As shown in FIG. 29, to connect the bottom wall 370 to the front frame assembly 94, the male member 478 of the forwardmost floor panel 462 is adhesively bonded between the flanges 150 of the lower beam 122. The joint thus formed is also fastenerless and is similar to joint 490.

To connect the bottom wall 370 to the rear door frame 174 (FIG. 33), adhesive material A is applied between the rearmost floor panel 462 and the lower crossmember 178. A resilient ramp 530 is also provided to form a smooth transition between the lower door sill 182 and the aluminum floor 454. The ramp 530 is supported on a plate 534 that is riveted to the lower crossmember 178.

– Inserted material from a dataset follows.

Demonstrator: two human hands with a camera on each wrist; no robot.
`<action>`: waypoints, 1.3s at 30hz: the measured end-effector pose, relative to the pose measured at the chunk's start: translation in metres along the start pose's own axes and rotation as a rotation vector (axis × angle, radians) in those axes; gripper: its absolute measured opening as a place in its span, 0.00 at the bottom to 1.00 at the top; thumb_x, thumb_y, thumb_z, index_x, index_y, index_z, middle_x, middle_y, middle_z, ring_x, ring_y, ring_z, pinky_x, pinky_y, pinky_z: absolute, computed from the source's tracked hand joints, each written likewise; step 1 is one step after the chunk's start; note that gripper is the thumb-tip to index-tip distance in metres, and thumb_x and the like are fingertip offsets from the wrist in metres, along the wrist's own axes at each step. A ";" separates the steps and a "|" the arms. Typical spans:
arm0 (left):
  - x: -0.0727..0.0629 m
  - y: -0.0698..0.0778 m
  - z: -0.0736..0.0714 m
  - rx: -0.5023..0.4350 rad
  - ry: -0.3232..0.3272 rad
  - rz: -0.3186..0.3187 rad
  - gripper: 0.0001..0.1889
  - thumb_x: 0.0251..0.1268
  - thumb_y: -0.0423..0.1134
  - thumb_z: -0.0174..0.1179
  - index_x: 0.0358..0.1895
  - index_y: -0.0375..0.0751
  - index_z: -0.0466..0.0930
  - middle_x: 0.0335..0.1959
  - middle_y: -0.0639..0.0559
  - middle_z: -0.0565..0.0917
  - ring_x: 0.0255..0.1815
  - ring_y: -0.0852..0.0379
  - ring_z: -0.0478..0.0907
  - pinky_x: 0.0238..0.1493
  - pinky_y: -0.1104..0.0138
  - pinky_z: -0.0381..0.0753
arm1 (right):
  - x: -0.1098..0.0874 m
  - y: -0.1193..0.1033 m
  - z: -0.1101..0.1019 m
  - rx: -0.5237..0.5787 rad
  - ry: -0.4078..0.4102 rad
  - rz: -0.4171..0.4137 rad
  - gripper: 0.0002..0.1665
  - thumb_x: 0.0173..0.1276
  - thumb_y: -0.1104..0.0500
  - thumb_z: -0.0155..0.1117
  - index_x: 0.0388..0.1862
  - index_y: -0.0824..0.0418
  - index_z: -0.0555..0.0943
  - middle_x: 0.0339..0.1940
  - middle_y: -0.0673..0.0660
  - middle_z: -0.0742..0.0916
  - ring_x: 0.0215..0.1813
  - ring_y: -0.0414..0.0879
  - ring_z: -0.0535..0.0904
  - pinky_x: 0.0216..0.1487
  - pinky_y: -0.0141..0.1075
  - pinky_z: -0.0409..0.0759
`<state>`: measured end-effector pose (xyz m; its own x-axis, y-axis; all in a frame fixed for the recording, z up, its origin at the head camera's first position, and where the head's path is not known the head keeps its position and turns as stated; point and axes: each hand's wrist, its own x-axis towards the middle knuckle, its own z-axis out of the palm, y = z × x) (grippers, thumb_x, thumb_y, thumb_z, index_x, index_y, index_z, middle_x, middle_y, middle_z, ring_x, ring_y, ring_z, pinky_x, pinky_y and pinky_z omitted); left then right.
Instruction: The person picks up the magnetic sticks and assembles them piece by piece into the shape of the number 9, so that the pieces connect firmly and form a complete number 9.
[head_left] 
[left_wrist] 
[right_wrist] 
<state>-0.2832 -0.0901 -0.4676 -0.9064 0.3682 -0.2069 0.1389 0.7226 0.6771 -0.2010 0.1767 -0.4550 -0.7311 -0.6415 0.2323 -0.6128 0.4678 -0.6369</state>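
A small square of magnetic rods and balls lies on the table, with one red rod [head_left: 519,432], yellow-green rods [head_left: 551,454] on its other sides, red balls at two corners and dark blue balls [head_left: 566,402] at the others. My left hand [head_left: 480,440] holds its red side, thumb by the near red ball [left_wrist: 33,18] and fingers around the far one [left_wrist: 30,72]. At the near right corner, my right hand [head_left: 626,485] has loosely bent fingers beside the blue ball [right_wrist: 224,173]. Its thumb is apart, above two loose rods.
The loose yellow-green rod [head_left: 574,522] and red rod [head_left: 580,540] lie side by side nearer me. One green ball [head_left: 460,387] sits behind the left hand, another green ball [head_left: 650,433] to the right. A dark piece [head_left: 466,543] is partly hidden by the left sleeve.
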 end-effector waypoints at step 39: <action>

The container 10 also comprises means for supporting one or more additional containers C (a portion of one of which is schematically shown in FIG. 1) thereon so that the container 10 can be positioned in a vertically stacked arrangement with other containers. While various supporting means can be employed, in the illustrated arrangement the supporting means includes (FIGS. 1-3) two stacking frame assemblies 538 which each form part of the frame 14. The stacking frame assemblies 538 are positioned at spaced intermediate locations, and are preferably spaced inwardly from the ends of the container 10 so that the container 10 can be stacked interchangeably with other domestic containers or with ISO containers, as will be understood by one skilled in the art.

Each of the stacking assemblies 538 includes a pair of stacking posts 542 positioned directly opposite one another in one of the side walls 226 and 230. The stacking posts 542 are preferably identical and one is illustrated in FIG. 12. The illustrated stacking post 542 is contained within the confines of the side wall 226 and includes outwardly facing surfaces 546 and 550 and an inwardly facing surface 554 that form parts of the interior and exterior surfaces 238 and 242, respectively. Thus, in the illustrated arrangement the overall thickness of the stacking post 542 is no greater than the thickness of the side wall 226. The stacking post 542 also includes a recessed surface 558.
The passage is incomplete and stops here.